There is nothing like a lockdown to remind you of your difficult family members. It was easy to get away from them by going to work, getting outside, or avoiding them. But now, with everyone locked into place due to COVID-19, the frustration of family members is peaking.
It can be hard to know where to set a boundary. Especially when they have been set and reset several times in the past. However, the difference now is the ability to be consistent. Consider this time to be an intensive therapy approach where new healthy lines of communication can be established. Developing boundaries allows you to feel more in control of the situation while setting limitations for your reaction. Here are a couple of suggestions.
- It’s all about perspective. Try seeing things from the difficult person’s perspective. Take a few moments to step back and separate the person from the issue at hand. Look at things from their point of view.
- Don’t let their response dictate yours. Difficult people tend to react in anger, become defensive or lie when confronted. Their reaction should not dictate your reaction. Rather, remain true to your character and temperament.
- Body language speaks louder than words. Listen to what the difficult person is saying and pay attention to repeated words and body language. These are clues as to hidden meanings. The truth often lies in the hidden meanings, either for good or bad.
- Stop trying to change them. Identify what makes this person difficult and accept it without trying to change it. Make mental allowances for any known traumas the person may have experienced. See it as a disability rather than dysfunction or disorder.
- Focus on the positive. Discover the difficult person’s positive traits. Everyone has some positive, focus on that while avoiding the negative. Try to find something to be grateful for this person, it will help soften your approach.
- Be comfortable with what you need. Frequently, a difficult person refuses to acknowledge your needs but that doesn’t minimize their importance. Their agenda is avoidance at all costs, don’t succumb.

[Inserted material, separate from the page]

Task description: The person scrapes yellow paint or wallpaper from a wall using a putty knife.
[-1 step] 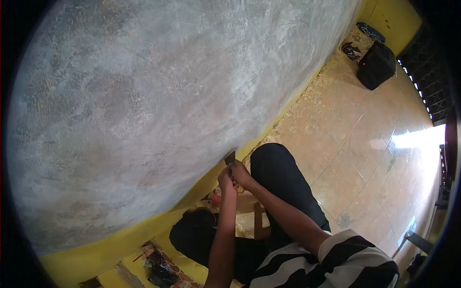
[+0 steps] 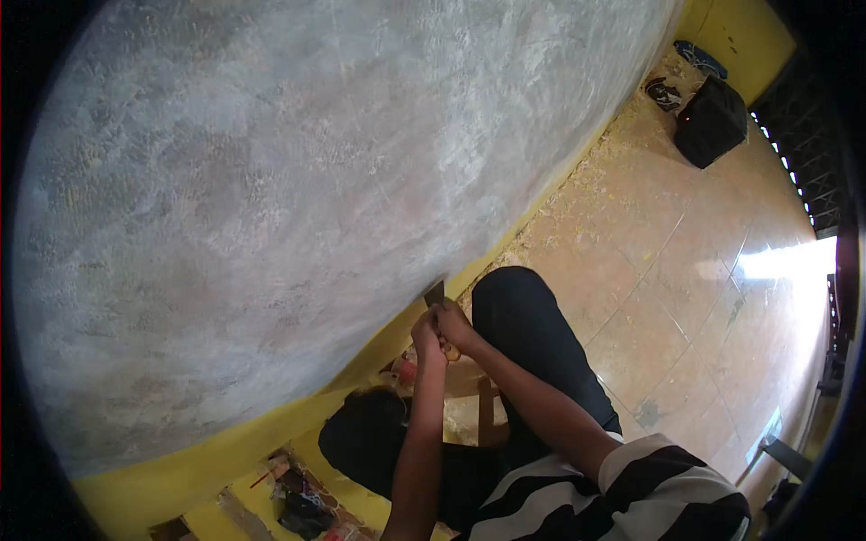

- Pay attention to how you communicate. Be firm and yet kind in communication, using as few words as possible. The greater the volume of words, the greater the intensity of the discussion. Answer only the question that is asked.
- Eliminate unreasonable expectations. Set realistic expectations about the results of the conversation anticipating the possible outcomes. For instance, this discussion will have to happen several times before it sinks in and change occurs.
- Don’t tolerate abusive behavior. Know when to walk away and abandon the discussion. Remember, the difficult person does not need to be in charge. Verbal abuse is just as damaging as physical abuse.
- Set the agenda and timing. Take the initiative. Lead, instead of following the difficult person. Decide on a healthy place, time, and duration to have a conversation.
- Don’t get defensive. The difficult person will try to instigate a defensive response. Avoid this trap. When you become defensive, it is easier to attack.
- Review past challenges. Study the difficult person in a variety of setting to understand their triggers better. This simple tactic can minimize the number of intense conversations.
- Use humor. Don’t belittle or be sarcastic, this is abusive. Gentle humor in combination with good timing can lighten an atmosphere.
Even after confrontation, most difficult people will not change. After all, a person cannot change what they refuse to acknowledge. And difficult people rarely admit their demanding nature. This is not about trying to influence them; rather it is about changing your approach and setting healthy boundaries.